Bo rzeczywiście, z czym spotyka się u stóp tych schodów, jeśli nie z własnym tłumionym smutkiem? Przychodzi to w postaci jego nieszczęśliwego alter ego – fizycznie identycznego, biegunowo przeciwnego nastroju. Tylko dzięki tej konfrontacji z cieniem jego niezrównoważona osobowość może znaleźć autentyczne rozwiązanie i prawdziwą integrację jaźni. Te archetypy są całkiem dosłownie ujawnione, gdy Pan Szczęśliwy wyprowadza Pana Nieszczęsnego na powierzchnię i na widok świadomego umysłu w kulminacyjnym momencie prawdziwego pokoju i błogości.
W świadomym ukłonie w stronę materiału źródłowego Hargreaves przedstawia pana Happy'ego jako okrągłego – kształt, który dzieli z mandalą.
7. Pan Mały
Bleasdale został pobity
Pan Small to „Chłopcy z ciemnicy” Hargreavesa. Tutaj przyjmuje bardziej naturalistyczny styl, odkładając na bok jednoznaczną ekspozycję akademickich szkół myślenia wraz ze swoimi zwykłymi moralnymi i filozoficznymi troskami. W sposób, który jest prawie zlewem kuchennym, śledzimy everymana z klasy robotniczej – dosłownie małego człowieka – szukającego pracy w Wielkiej Brytanii lat 70-tych. Tematycznie Hargreaves ukazuje swoją wizję, zapowiadając masowe bezrobocie, które miało nadejść w latach 80. XX wieku.

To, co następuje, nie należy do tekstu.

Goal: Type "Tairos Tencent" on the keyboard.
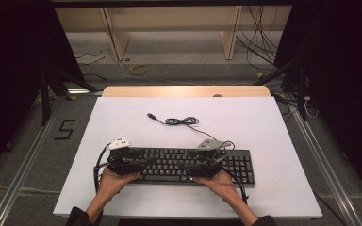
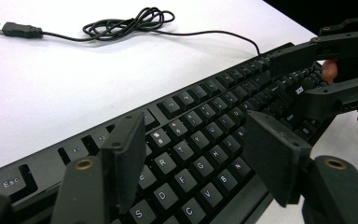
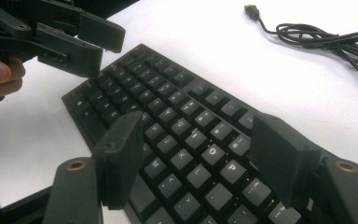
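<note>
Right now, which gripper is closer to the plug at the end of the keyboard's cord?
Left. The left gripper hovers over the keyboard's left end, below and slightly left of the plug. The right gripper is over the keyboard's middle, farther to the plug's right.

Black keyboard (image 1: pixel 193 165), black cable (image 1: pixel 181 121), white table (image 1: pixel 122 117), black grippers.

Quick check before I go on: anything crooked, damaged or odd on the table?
Nothing looks damaged or spilled. The keyboard lies flat and square on the white table. Its cable is loosely bundled, with the USB plug lying unplugged on the table.
</note>
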The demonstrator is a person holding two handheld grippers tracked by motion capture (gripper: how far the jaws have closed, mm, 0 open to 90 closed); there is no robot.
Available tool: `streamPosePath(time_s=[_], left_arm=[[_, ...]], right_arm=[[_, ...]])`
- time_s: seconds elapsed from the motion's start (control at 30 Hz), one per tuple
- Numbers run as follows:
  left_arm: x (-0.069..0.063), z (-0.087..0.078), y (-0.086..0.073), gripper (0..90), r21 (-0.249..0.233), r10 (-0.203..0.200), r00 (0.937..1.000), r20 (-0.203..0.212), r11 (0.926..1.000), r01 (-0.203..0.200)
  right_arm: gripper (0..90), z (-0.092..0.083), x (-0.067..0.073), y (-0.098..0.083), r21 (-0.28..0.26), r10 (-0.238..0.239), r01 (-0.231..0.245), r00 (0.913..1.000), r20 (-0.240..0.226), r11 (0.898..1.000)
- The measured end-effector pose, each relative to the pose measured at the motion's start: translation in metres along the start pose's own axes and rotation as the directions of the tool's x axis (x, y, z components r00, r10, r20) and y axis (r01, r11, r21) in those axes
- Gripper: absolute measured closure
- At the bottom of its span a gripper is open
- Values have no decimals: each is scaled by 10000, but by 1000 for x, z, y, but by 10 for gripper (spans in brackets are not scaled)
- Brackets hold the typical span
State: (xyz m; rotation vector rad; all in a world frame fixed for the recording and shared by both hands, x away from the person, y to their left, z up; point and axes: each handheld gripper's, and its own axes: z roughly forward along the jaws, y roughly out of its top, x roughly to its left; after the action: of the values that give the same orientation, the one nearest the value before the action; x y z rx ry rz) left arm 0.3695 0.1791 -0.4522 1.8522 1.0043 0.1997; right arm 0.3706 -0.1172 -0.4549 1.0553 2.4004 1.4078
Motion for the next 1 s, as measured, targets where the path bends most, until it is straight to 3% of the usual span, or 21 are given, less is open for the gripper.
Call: streamPosePath(time_s=[0.57, 0.73, 1.0], left_arm=[[-2, -8, -4, 316, -196, -59, 10000, -14, 9998, 59], [-2, -11, -6, 305, -289, -76, 10000, -46, 9996, 75], [-2, -15, -9, 297, -404, -84, 9999, -120, 9992, 79]], right_arm=[[390, 9, -1, 5, 155, 56, -56, 10000, -28, 9999], [496, 13, 0, 8, 382, 35, -39, 9999, 112, 9993], [739, 21, -2, 9, 698, 9, -37, 9992, 400, 9976]])
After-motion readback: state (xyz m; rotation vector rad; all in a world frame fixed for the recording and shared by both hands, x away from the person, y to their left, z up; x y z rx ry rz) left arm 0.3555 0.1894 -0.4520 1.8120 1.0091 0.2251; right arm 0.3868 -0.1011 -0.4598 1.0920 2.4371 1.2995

Pan Mały próbuje kolejnych prac, do których jest żałośnie niedopasowany – wszystkie są dla niego ewidentnie za duże. Brakuje mu podstawowej wiedzy i umiejętności, aby utrzymać którąkolwiek z profesji, którą podejmuje. Czy Hargreaves zerwał ze swoim zwykłym konserwatyzmem społecznym, potępiając system edukacji, który nie przygotowuje odpowiednio siły roboczej do coraz bardziej wykwalifikowanej i zmechanizowanej pracy? I czy w tym dalej wyraża swoją frustrację z powodu tego, jak jego własne fikcyjne możliwości zostały skute i ograniczone przez ten stan rzeczy?

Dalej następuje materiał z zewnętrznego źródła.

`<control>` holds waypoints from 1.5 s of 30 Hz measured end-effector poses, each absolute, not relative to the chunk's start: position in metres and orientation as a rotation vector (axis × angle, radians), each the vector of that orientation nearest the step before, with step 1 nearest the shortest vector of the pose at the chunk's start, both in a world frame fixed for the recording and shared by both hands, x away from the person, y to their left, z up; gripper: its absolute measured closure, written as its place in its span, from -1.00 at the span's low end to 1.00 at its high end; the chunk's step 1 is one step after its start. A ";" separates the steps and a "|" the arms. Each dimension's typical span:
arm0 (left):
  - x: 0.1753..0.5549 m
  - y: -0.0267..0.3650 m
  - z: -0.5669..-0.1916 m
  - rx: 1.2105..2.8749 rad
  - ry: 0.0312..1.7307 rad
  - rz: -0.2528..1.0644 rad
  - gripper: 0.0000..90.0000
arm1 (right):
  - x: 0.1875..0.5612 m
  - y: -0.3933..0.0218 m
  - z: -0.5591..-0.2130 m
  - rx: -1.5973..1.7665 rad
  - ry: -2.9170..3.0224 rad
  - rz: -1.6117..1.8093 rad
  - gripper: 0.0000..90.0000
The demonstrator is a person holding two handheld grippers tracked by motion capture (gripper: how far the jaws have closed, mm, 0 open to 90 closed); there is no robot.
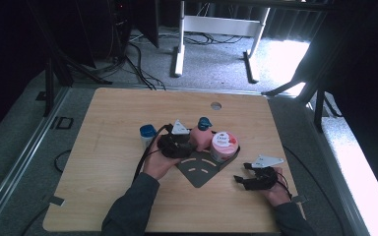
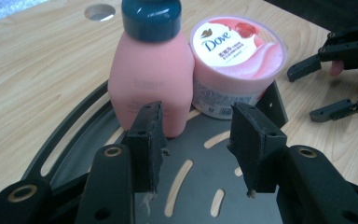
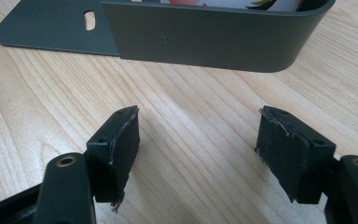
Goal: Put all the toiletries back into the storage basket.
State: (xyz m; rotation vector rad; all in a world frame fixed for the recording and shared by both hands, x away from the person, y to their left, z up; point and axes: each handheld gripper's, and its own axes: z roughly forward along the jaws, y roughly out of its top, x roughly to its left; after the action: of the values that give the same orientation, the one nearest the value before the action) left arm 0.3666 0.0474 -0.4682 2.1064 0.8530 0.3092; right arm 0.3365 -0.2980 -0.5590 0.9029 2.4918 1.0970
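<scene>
1. Pink bottle (image 2: 149, 79) with a dark teal cap is seen standing upright on the dark slotted tray (image 2: 74, 135), at the middle of the tabletop (image 1: 113, 196); small print on its front cannot be read.
2. "Dove" is read in blue on the lid of the pink tub (image 2: 235, 60), which stands just beside the bottle on the same tray, touching it or nearly so; the smaller characters under the brand and the label on the tub's side are too small to be made out.
3. A white bottle with a blue cap (image 1: 147, 135) is seen on the wood just left of the tray; no writing can be told on it.
4. The left claw (image 2: 198, 140) is held partly open over the tray floor, right in front of the pink bottle. One pad is seen close against the bottle's lower front; contact cannot be told, and nothing is gripped.
5. The right claw (image 3: 198, 149) is held open just above bare wood near the tray's curved wall (image 3: 205, 42), with nothing between its pads.
6. The pink bottle's cap is cut off at the top of the left gripper view, and the tub is largely hidden behind the tray wall in the right gripper view.
</scene>
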 end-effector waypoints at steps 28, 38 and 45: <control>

Rzeczywiście, sam Hargreaves wydaje się rezygnować z pana Małego – oczywiście w cierpkim rozkwicie narracji. Pod powierzchowną pozytywnością zakończenia, w najlepszym razie napotykamy stoicyzm, z wyraźnym podszyciem fatalistycznego strachu przed tym, co przyniesie najbliższa przyszłość. Cień nadchodzących lat Thatcher pada już na świat Mr Menów. Jeśli Hargreaves pozbawił go rewolucyjnego socjalizmu w panu Uppity – lub nawet skromniejszej ochrony centrolewicy – to nic nie może zrobić pan Small, jak tylko biernie zaakceptować swoją sytuację. Pan Robertson, literacka personifikacja ustawowej interwencji, jest ostatecznie bezsilny, by mu pomóc. Zbiorowy sentyment robotników – ucieleśniony przez przyjaznego listonosza – nie oferuje nic praktycznego, tylko współczucie. Jedyne zajęcie, do którego Pan Mały się nadaje, to opowiedzenie autorowi swojej historii. (Porównaj to z wcześniejszym Mr Bumpem, który z powodzeniem znajduje pracę zgodną z jego specyfiką jako postaci.)
Hargreaves, z charakterystycznym geniuszem, podnosi ręce i lamentuje nad własną niemocą. Ale jeśli nie można uratować pana Smalla, przynajmniej dano mu głos.